Il s'agit, dans cette perspective, de créer à court terme au moins 10000 places de cours supplémentaires en axant l'apprentissage des langues sur les réalités et les besoins de la vie quotidienne et professionnelle.

Un perfectionnement professionnel
Pour promouvoir ce projet réaliste, Unia collabore avec l'ECAP. Signataire en septembre 2006 d'une convention de coopération avec Unia, cet institut de formation des adultes, fondé dans les années 70 par des migrantes et migrants italiens en Suisse, dispense chaque année des cours à quelque 28000 personnes provenant de plus de 100 pays. Ainsi, avec plus de 90000 leçons données, l'ECAP est aujourd'hui le troisième plus grand institut de formation continue du pays. Son directeur, Guglielmo Bozzolini plaide pour des mesures d'incitation plutôt que sur la contrainte. Il insiste sur le fait que la promotion de l'intégration par la connaissance linguistique ne concerne pas que les autorités chargées des problèmes de migrations. «Il s'agit d'un défi pour la société, qui suppose l'engagement de tous ses acteurs, du monde professionnel, des organisations de migrants et des instituts de formation. Il faut par exemple qu'une meilleure connaissance des langues nationales soit assimilée dans tous les cantons à un perfectionnement professionnel.»

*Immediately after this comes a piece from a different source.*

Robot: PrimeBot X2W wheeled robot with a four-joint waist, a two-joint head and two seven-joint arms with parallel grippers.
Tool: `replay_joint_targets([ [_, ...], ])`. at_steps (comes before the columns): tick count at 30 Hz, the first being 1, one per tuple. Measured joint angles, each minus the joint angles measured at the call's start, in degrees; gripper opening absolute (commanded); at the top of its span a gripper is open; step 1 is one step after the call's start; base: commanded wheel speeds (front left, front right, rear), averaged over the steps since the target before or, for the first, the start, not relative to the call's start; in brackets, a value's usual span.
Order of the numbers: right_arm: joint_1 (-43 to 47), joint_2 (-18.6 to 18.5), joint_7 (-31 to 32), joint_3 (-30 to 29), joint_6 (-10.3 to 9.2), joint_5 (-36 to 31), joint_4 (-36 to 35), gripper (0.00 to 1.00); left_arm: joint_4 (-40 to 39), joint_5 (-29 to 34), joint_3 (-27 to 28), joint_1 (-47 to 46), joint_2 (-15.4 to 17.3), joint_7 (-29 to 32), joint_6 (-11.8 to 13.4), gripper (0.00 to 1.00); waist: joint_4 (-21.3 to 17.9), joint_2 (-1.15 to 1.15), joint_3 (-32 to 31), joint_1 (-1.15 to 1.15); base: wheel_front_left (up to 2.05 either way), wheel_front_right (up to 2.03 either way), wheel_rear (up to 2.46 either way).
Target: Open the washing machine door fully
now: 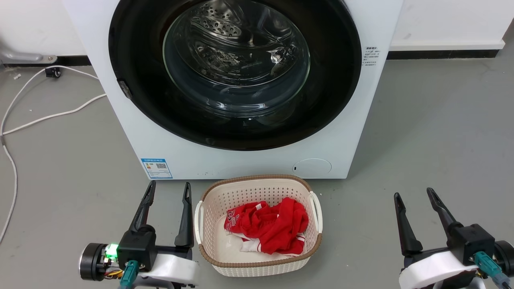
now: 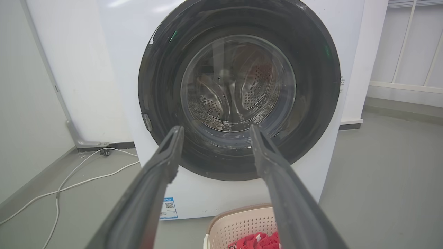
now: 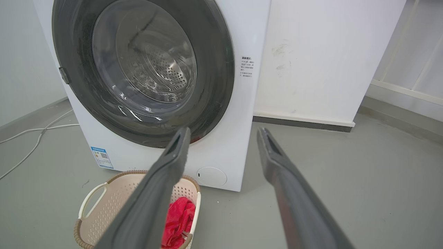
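The white washing machine (image 1: 249,162) (image 2: 117,69) (image 3: 249,114) stands straight ahead on the grey floor. Its round glossy black door (image 1: 136,60) (image 2: 162,83) (image 3: 214,69) with the clear glass bowl window (image 1: 237,60) lies flush against the front, shut. A small latch tab (image 1: 124,89) (image 2: 147,121) (image 3: 64,75) sits on the door's left rim. My left gripper (image 1: 169,190) (image 2: 214,133) is open, low at the left, well short of the machine. My right gripper (image 1: 414,194) (image 3: 223,133) is open at the lower right, holding nothing.
A beige perforated basket (image 1: 209,200) (image 2: 238,221) (image 3: 104,197) with a red garment (image 1: 273,226) (image 3: 178,218) sits on the floor between my grippers, right before the machine. White cables (image 1: 44,116) trail over the floor at the left. A white wall (image 3: 328,52) runs to the right.
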Motion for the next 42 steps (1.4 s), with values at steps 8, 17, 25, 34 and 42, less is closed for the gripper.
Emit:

Les employeurs y gagnent aussi
Ces cours de langue permettent aussi aux migrants de progresser sur le plan professionnel, comme l'atteste Benno Locher, porte-parole de la commission paritaire de la branche du nettoyage en Suisse alémanique. «Nous offrons des cours de langues de l'ECAP depuis deux ans et ils sont tout bénéfice aussi bien pour les employés que pour les employeurs.» Benno Locher fait valoir que la connaissance de la langue permet de mieux comprendre les techniques, les produits et les consignes de sécurité ainsi que de mieux organiser le travail. «Les deux parties, travailleurs et employeurs, retirent des avantages économiques et sociaux de cette amélioration des connaissances linguistiques.»
En Suisse romande, l'offre des cours de l'ECAP est appelée à s'élargir considérablement. Amilcar Cunha, secrétaire syndical Unia à Vevey et spécialiste des dossiers liés aux migrants, s'en félicite: «Ces cours répondent à un véritable besoin. Ils peuvent aussi servir à une meilleure intégration des migrants dans les structures syndicales, à leur permettre de mieux comprendre les décisions, les enjeux et les orientations et donc de favoriser le militantisme et les adhésions à long terme.»
Les mesures que demande Unia ont aussi le mérite d'être applicables immédiatement. «Elles ne nécessitent pas une modification de la loi, mais seulement une volonté politique», conclut Vania Alleva.